Who Did It? The Bombing of the 16th Street Baptist Church and the Deaths of Four Little Girls at 60 Years
On September 16th, 1963 a young White lawyer in Birmingham Alabama named Charles Morgan Jr., spoke these words after a black church was bombed and the police attacked peaceful protesters:
“from anger and despair, from frustration and empathy. And from years of hopes, hopes that were shattered and crumbled with the steps of that Negro Baptist Church.”
Most Americans will not recognize the names and I would dare say that many do not even know about what happened in Birmingham Alabama 60 years ago today. At 10:22 in the morning on September 15th 1963 a bomb exploded during the worship service at the 16th Street Baptist Church. It was one of the most brazen attacks against a church in the modern era, and men who claimed to be “Christians” committed it.

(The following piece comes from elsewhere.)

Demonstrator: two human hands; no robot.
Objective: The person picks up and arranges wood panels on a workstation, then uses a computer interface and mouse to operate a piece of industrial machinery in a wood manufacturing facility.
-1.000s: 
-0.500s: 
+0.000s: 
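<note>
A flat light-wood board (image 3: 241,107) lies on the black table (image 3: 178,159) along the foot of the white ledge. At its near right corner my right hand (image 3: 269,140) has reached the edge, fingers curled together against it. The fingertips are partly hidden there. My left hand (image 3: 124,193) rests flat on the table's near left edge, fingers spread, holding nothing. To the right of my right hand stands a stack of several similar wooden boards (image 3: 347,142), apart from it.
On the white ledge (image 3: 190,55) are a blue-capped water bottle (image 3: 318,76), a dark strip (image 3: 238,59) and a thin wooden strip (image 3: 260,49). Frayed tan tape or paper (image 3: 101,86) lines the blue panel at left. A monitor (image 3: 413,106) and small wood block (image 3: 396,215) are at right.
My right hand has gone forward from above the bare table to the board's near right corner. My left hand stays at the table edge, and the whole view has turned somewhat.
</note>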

Four young girls, three 14 year olds and one 13 year old were killed. Addie Mae Collins, Denise McNair, Carole Robertson and Cynthia Wesley lost their lives that day. Twenty-two other church members were wounded in an attack, which was carried out by members of the KKK and tacitly approved of by many political leaders including Alabama Governor George Wallace. Why were they killed and why were the others wounded? For the crime of being black and the crime of their church serving as a focal point of the Civil Rights movement.
Likewise, most people, including many blacks do not know that before that beginning in 1955 there had been 19 other bombings of black churches and the homes of black leaders in Birmingham before this one. But even before that outbreak of violence, Birmingham had become known as “Bombingham”because over 50 bombing attacks against blacks, black churches and black institutions in the years after the First World War.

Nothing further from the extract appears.